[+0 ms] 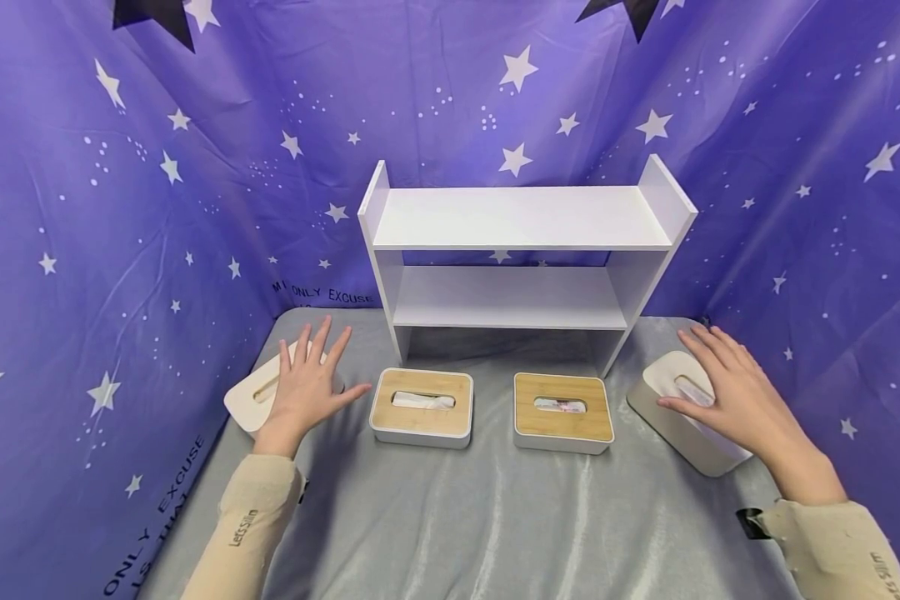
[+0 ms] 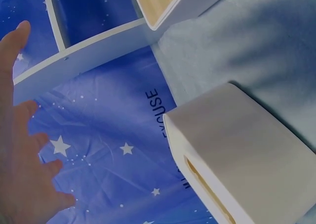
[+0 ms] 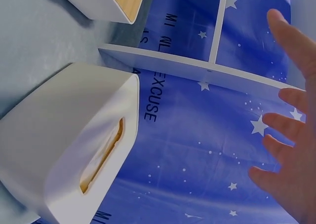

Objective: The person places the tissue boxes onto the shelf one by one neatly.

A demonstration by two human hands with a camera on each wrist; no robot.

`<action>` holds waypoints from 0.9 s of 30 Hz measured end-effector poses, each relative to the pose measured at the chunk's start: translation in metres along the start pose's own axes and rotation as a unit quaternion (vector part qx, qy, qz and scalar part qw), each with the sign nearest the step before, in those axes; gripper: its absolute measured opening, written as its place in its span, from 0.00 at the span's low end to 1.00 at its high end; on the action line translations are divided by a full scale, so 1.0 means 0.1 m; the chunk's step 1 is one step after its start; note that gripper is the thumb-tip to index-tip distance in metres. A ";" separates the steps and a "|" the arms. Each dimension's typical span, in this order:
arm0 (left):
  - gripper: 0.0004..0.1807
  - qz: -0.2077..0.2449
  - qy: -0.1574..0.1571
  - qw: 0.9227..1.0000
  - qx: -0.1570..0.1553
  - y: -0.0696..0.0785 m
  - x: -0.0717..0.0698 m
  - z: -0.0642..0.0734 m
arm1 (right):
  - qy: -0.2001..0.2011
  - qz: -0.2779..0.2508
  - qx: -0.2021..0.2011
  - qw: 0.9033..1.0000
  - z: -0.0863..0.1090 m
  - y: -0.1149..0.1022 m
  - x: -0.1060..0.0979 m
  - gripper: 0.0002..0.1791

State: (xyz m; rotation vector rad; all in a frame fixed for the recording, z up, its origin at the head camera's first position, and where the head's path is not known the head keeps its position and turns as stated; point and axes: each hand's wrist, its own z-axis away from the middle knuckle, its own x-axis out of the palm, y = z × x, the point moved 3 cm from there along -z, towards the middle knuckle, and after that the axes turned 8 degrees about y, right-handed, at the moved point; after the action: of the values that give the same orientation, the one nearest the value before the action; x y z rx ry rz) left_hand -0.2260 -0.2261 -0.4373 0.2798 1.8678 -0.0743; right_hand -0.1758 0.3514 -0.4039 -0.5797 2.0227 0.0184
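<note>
Left hand (image 1: 307,393) spread above left white box (image 1: 249,397); right hand (image 1: 742,400) spread above right white box (image 1: 682,427); nothing gripped. Wood-top boxes (image 1: 421,418) between, nearer than shelf (image 1: 521,218). Risk: low inward sweep might knock them; loose hold might slip on smooth sides.

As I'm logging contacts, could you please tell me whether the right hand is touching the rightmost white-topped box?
Apart: the right wrist view shows the right hand clear of the white-topped box, with blue curtain visible between them.
</note>
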 end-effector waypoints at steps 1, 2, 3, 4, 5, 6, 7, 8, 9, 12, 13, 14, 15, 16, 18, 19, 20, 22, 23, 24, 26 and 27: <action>0.55 -0.001 0.003 1.000 0.002 0.00 0.00 0.00 | 0.003 -0.002 -0.003 1.000 0.00 0.00 0.00 0.57; 0.55 -0.001 0.006 1.000 0.005 0.00 0.00 -0.01 | 0.005 -0.004 -0.007 1.000 0.00 0.00 0.01 0.57; 0.54 -0.002 0.009 1.000 0.007 0.01 0.00 -0.01 | 0.008 -0.005 -0.012 1.000 -0.01 -0.01 0.01 0.57; 0.54 -0.002 0.012 1.000 0.010 0.01 0.00 -0.01 | 0.011 -0.007 -0.014 1.000 -0.01 -0.01 0.02 0.56; 0.53 -0.004 0.014 1.000 0.013 0.01 0.00 -0.02 | 0.013 -0.009 -0.017 1.000 -0.01 -0.01 0.02 0.56; 0.53 -0.004 0.016 1.000 0.015 0.01 0.00 -0.02 | 0.015 -0.010 -0.019 1.000 -0.01 -0.02 0.02 0.55; 0.52 -0.002 0.018 1.000 0.017 0.01 -0.01 -0.02 | 0.016 -0.012 -0.021 1.000 -0.01 -0.02 0.03 0.54; 0.52 -0.001 0.020 1.000 0.018 0.01 -0.01 -0.02 | 0.017 -0.013 -0.022 1.000 -0.01 -0.02 0.03 0.54; 0.52 0.001 0.021 1.000 0.020 0.01 -0.01 -0.02 | 0.018 -0.014 -0.022 1.000 -0.01 -0.03 0.04 0.53; 0.51 0.004 0.026 0.999 0.025 0.02 -0.02 -0.02 | 0.021 -0.014 -0.025 0.999 -0.01 -0.04 0.04 0.50; 0.51 0.004 0.027 0.999 0.027 0.02 -0.02 -0.02 | 0.022 -0.014 -0.026 0.999 -0.01 -0.05 0.04 0.49; 0.51 0.003 0.029 0.999 0.028 0.03 -0.02 -0.02 | 0.024 -0.013 -0.027 0.999 -0.01 -0.06 0.04 0.48; 0.50 0.002 0.030 0.999 0.029 0.03 -0.02 -0.02 | 0.025 -0.013 -0.027 0.999 -0.01 -0.06 0.04 0.47; 0.50 0.002 0.031 0.999 0.030 0.03 -0.03 -0.02 | 0.026 -0.012 -0.028 0.999 -0.01 -0.06 0.04 0.46; 0.50 0.005 0.036 0.999 0.032 0.03 -0.03 -0.02 | 0.029 -0.012 -0.027 0.999 -0.01 -0.07 0.05 0.44; 0.50 0.006 0.038 0.999 0.034 0.03 -0.03 -0.02 | 0.029 -0.012 -0.027 0.999 -0.01 -0.07 0.05 0.43; 0.49 0.008 0.039 0.999 0.034 0.04 -0.03 -0.02 | 0.030 -0.011 -0.026 0.999 -0.01 -0.07 0.05 0.43; 0.49 0.013 0.042 0.998 0.036 0.04 -0.04 -0.02 | 0.029 -0.010 -0.025 0.999 -0.01 -0.08 0.05 0.42; 0.48 0.014 0.043 0.998 0.036 0.05 -0.04 -0.02 | 0.030 -0.010 -0.024 0.999 -0.01 -0.09 0.05 0.42; 0.48 0.016 0.045 0.998 0.036 0.05 -0.04 -0.02 | 0.030 -0.011 -0.023 0.999 -0.01 -0.09 0.05 0.41; 0.48 0.018 0.049 0.998 0.038 0.06 -0.04 -0.02 | 0.030 -0.011 -0.021 0.999 -0.01 -0.10 0.05 0.41; 0.47 0.020 0.053 0.998 0.039 0.06 -0.04 -0.02 | 0.031 -0.011 -0.022 0.999 -0.02 -0.10 0.05 0.40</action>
State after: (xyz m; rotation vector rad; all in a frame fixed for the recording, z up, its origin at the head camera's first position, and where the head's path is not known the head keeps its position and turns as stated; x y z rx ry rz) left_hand -0.2256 -0.2205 -0.4318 0.3809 1.9667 -0.1072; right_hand -0.1748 0.3403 -0.4047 -0.6380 2.0807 0.0317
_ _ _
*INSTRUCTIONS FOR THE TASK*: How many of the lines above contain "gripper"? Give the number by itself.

*ANSWER SECTION*: 3